[Exercise instructions]: Present the following data again exactly as it is shown.

[Provided data]:
——

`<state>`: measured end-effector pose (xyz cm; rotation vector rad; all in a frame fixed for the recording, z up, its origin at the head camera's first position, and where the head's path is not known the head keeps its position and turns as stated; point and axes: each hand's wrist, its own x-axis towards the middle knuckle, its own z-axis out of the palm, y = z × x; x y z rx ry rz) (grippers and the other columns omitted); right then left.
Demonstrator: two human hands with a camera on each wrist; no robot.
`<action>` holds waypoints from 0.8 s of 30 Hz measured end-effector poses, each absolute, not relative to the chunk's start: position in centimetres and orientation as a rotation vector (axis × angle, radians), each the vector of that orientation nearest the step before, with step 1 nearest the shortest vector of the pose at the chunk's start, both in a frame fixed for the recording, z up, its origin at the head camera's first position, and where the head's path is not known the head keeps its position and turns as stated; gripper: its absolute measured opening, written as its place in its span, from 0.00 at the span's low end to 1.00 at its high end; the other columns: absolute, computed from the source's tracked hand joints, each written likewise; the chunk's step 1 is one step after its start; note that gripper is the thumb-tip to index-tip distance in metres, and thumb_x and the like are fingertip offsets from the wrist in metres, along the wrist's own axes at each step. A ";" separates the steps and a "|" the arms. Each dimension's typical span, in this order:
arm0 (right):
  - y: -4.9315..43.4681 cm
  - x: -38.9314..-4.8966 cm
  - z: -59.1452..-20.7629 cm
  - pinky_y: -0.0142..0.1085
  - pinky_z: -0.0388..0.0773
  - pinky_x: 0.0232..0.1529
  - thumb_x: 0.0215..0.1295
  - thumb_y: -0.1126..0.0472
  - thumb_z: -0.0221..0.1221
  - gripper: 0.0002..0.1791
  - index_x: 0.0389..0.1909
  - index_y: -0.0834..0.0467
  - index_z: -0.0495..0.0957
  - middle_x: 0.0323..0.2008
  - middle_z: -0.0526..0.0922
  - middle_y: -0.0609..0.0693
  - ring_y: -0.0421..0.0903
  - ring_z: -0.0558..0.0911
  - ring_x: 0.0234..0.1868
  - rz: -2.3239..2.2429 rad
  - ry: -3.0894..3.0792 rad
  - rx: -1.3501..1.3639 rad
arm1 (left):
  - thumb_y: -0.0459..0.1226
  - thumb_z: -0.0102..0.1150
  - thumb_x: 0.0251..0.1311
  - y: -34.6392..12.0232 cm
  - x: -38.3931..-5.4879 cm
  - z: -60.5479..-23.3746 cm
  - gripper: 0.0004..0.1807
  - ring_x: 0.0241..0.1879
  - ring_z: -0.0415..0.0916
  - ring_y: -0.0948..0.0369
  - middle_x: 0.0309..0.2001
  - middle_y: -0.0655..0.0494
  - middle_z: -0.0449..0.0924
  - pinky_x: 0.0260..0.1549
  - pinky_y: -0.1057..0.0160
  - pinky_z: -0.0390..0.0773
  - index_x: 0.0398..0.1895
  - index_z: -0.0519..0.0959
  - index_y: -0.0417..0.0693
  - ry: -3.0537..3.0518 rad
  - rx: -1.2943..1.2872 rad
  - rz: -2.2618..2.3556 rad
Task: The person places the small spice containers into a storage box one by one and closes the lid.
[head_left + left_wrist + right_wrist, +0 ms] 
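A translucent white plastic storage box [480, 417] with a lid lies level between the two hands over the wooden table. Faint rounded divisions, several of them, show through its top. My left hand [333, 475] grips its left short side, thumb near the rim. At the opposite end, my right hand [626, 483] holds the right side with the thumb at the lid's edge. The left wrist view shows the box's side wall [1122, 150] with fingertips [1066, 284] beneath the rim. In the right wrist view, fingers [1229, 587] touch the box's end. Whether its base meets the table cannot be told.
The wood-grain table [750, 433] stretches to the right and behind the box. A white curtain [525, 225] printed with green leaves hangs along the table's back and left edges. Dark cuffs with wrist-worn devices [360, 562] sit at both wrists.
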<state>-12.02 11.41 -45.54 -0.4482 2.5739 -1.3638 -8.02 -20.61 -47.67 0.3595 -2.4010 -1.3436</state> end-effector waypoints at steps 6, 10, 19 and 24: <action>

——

[Result of this task]:
`<state>`: measured end-effector pose (xyz cm; rotation vector rad; all in a frame fixed for the recording, z up, its origin at the head camera's first position, and where the head's path is not known the head keeps its position and turns as stated; point and axes: each hand's wrist, its own x-axis towards the middle knuckle, its own z-axis out of the palm, y = z × x; x y z rx ry rz) (grippers and the other columns omitted); right then left.
Demonstrator: two human hands with a camera on each wrist; no robot.
`<action>` holds waypoints from 0.8 s of 30 Hz measured end-effector poses, each absolute, not relative to the chunk's start: position in centimetres and orientation as a rotation vector (axis × angle, radians), each the vector of that orientation nearest the step before, with step 1 nearest the shortest vector of the pose at the chunk's start, both in a frame fixed for the recording, z up, its origin at the head camera's first position, and where the head's path is not known the head keeps its position and turns as stated; gripper: its absolute measured opening, written as its place in its span, from 0.00 at the span's low end to 1.00 at its high end; the other columns: absolute, computed from the source's tracked hand joints, each written likewise; the chunk's step 1 is one step after its start; note that gripper is the thumb-tip to index-tip distance in metres, and thumb_x and the like are fingertip offsets from the wrist in metres, along the wrist's own axes at each step. A ";" separates the steps and a "|" the arms. Each dimension's typical span, in this order:
arm0 (right):
  - y: -4.9315..43.4681 cm
  - x: -38.9314..-4.8966 cm
  - z: -59.1452..-20.7629 cm
  - pinky_y: -0.0142..0.1085
  - pinky_z: -0.0388..0.0773
  - pinky_x: 0.0232..0.1529
  - thumb_x: 0.0215..0.1295
  - thumb_y: -0.1126..0.0472
  - thumb_z: -0.0221..0.1221
  - gripper: 0.0002..0.1791
  - index_x: 0.0389..0.1909
  - index_y: -0.0834..0.0467
  - index_z: -0.0495..0.0957
  - middle_x: 0.0323..0.2008
  - middle_z: -0.0526..0.0922
  - middle_y: -0.0609..0.0693
  - ring_y: -0.0421..0.0903
  - ring_z: -0.0558..0.0911
  - ring_x: 0.0234..0.1868
  - rz: -2.3239..2.2429 rad
  - ry: -3.0894..3.0792 rad
  - rx: -1.3501..1.3639 rad
arm1 (left):
  - thumb_y: -0.0459..0.1226
  - thumb_z: -0.0102..0.1150
  - thumb_x: 0.0251..0.1311
  - y: -34.6392..12.0232 cm
  - x: -38.3931..-5.4879 cm
  - z: -60.5479..-23.3746 cm
  - gripper: 0.0004..0.1807
  - ring_x: 0.0241..0.1879
  - ring_z: -0.0415..0.0916
  - ring_y: -0.0948..0.0369
  - middle_x: 0.0309..0.2001
  - middle_y: -0.0655..0.0494
  - middle_z: -0.0449..0.0924
  - pinky_x: 0.0260..0.1549
  - pinky_y: -0.1057..0.0160
  - pinky_z: -0.0390..0.0773
  - index_x: 0.0398..0.1895
  - index_z: -0.0519..0.0959
  - index_y: -0.0417..0.0693
  - ry: -3.0537..3.0518 rad
  - rx: -1.2943..1.2872 rad
  - rz: -2.2618..2.3556 rad
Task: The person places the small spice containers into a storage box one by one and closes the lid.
[head_left + left_wrist + right_wrist, +0 ms] 
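A translucent white plastic storage box [480, 417] with a lid lies level between the two hands over the wooden table. Faint rounded divisions, several of them, show through its top. My left hand [333, 475] grips its left short side, thumb near the rim. At the opposite end, my right hand [626, 483] holds the right side with the thumb at the lid's edge. The left wrist view shows the box's side wall [1122, 150] with fingertips [1066, 284] beneath the rim. In the right wrist view, fingers [1229, 587] touch the box's end. Whether its base meets the table cannot be told.
The wood-grain table [750, 433] stretches to the right and behind the box. A white curtain [525, 225] printed with green leaves hangs along the table's back and left edges. Dark cuffs with wrist-worn devices [360, 562] sit at both wrists.
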<state>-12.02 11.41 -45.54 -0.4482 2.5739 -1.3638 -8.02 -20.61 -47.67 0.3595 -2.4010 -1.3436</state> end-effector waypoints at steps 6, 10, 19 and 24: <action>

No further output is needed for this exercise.